◆ EXERCISE INSTRUCTIONS: Copy the entire listing exactly.

-------

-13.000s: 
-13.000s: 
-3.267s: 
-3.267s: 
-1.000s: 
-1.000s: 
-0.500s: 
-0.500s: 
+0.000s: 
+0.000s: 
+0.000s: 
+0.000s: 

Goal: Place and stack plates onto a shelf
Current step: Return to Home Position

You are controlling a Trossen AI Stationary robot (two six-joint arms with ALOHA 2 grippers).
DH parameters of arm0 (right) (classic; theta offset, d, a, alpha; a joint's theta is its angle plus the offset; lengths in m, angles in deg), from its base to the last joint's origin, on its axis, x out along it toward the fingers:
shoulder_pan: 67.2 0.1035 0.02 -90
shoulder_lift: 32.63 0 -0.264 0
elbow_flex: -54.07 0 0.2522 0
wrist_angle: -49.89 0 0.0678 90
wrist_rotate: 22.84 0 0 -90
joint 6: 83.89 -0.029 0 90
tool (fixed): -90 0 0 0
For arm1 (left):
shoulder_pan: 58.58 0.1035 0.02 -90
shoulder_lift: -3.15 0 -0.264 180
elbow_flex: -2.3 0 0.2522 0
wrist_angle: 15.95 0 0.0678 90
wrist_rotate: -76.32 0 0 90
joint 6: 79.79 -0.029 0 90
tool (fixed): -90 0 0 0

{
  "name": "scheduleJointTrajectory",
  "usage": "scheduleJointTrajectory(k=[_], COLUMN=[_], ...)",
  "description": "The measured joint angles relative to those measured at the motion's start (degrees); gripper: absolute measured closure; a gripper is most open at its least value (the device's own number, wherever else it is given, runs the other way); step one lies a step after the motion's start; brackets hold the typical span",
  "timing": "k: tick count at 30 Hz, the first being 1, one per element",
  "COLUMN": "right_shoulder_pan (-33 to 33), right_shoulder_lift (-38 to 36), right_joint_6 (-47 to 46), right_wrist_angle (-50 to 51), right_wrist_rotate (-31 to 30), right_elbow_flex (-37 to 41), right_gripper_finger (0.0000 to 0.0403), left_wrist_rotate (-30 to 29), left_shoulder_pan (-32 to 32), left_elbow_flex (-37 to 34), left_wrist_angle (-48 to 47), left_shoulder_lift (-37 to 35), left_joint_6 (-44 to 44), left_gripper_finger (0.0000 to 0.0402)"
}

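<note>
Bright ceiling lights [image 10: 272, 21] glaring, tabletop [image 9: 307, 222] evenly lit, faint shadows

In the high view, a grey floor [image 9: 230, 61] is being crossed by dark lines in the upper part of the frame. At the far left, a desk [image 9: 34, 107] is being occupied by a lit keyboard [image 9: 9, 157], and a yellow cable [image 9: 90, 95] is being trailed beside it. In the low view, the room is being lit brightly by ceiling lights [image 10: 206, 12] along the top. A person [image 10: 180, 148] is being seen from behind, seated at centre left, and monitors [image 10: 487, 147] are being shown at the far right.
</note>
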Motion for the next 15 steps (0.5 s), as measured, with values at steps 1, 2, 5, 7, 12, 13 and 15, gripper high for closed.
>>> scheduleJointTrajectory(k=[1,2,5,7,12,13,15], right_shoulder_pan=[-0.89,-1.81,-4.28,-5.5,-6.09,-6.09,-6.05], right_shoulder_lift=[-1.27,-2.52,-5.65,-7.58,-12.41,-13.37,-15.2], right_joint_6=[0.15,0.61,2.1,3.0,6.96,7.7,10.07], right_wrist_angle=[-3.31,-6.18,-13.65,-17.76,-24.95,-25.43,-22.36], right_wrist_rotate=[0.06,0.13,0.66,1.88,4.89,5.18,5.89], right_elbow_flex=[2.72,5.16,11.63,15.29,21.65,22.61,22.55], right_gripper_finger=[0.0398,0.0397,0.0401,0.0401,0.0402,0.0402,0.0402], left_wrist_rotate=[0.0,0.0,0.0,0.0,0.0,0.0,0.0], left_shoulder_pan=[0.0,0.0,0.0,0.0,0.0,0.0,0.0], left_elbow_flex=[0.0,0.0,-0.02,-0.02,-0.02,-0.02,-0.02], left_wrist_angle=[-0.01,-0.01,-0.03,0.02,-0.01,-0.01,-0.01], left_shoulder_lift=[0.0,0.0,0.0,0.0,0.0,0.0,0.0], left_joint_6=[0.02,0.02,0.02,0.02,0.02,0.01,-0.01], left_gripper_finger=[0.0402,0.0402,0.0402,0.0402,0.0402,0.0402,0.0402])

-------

◆ RESPONSE TO THE EXERCISE:
-13.000s: 
-13.000s: 
-3.267s: 
-3.267s: 
-1.000s: 
-1.000s: 
-0.500s: 
-0.500s: 
+0.000s: 
+0.000s: 
+0.000s: 
+0.000s: 

Goal: Place and stack plates onto a shelf
Current step: Return to Home Position

You are controlling a Trossen AI Stationary robot (two six-joint arms with ALOHA 2 grippers).
DH parameters of arm0 (right) (classic; theta offset, d, a, alpha; a joint's theta is its angle plus the offset; lengths in m, angles in deg), from its base to the last joint's origin, on its axis, x out along it toward the fingers:
shoulder_pan: 67.2 0.1035 0.02 -90
shoulder_lift: 32.63 0 -0.264 0
elbow_flex: -54.07 0 0.2522 0
wrist_angle: -49.89 0 0.0678 90
wrist_rotate: 22.84 0 0 -90
joint 6: 83.89 -0.029 0 90
tool (fixed): -90 0 0 0
For arm1 (left):
shoulder_pan: 58.58 0.1035 0.02 -90
shoulder_lift: -3.15 0 -0.264 180
elbow_flex: -2.3 0 0.2522 0
wrist_angle: 15.95 0 0.0678 90
wrist_rotate: -76.32 0 0 90
joint 6: 79.79 -0.029 0 90
tool (fixed): -90 0 0 0

{
  "name": "scheduleJointTrajectory",
  "usage": "scheduleJointTrajectory(k=[_], COLUMN=[_], ...)",
  "description": "The measured joint angles relative to those measured at the motion's start (degrees); gripper: absolute measured closure; a gripper is most open at its least value (the device's own number, wherever else it is given, runs the other way); step one lies a step after the motion's start; brackets hold the typical span",
  "timing": "k: tick count at 30 Hz, the first being 1, one per element",
  "COLUMN": "right_shoulder_pan (-33 to 33), right_shoulder_lift (-38 to 36), right_joint_6 (-47 to 46), right_wrist_angle (-50 to 51), right_wrist_rotate (-31 to 30), right_elbow_flex (-37 to 41), right_gripper_finger (0.0000 to 0.0403), left_wrist_rotate (-30 to 29), left_shoulder_pan (-32 to 32), left_elbow_flex (-37 to 34), left_wrist_angle (-48 to 47), left_shoulder_lift (-37 to 35), left_joint_6 (-44 to 44), left_gripper_finger (0.0000 to 0.0402)"
}

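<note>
Bright ceiling lights [image 10: 272, 21] glaring, tabletop [image 9: 307, 222] evenly lit, faint shadows

In the high view, a grey floor [image 9: 230, 61] is being crossed by dark lines in the upper part of the frame. At the far left, a desk [image 9: 34, 107] is being occupied by a lit keyboard [image 9: 9, 157], and a yellow cable [image 9: 90, 95] is being trailed beside it. In the low view, the room is being lit brightly by ceiling lights [image 10: 206, 12] along the top. A person [image 10: 180, 148] is being seen from behind, seated at centre left, and monitors [image 10: 487, 147] are being shown at the far right.
</note>
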Motion for the next 15 steps (0.5 s), as measured, with values at steps 1, 2, 5, 7, 12, 13 and 15, gripper high for closed.
>>> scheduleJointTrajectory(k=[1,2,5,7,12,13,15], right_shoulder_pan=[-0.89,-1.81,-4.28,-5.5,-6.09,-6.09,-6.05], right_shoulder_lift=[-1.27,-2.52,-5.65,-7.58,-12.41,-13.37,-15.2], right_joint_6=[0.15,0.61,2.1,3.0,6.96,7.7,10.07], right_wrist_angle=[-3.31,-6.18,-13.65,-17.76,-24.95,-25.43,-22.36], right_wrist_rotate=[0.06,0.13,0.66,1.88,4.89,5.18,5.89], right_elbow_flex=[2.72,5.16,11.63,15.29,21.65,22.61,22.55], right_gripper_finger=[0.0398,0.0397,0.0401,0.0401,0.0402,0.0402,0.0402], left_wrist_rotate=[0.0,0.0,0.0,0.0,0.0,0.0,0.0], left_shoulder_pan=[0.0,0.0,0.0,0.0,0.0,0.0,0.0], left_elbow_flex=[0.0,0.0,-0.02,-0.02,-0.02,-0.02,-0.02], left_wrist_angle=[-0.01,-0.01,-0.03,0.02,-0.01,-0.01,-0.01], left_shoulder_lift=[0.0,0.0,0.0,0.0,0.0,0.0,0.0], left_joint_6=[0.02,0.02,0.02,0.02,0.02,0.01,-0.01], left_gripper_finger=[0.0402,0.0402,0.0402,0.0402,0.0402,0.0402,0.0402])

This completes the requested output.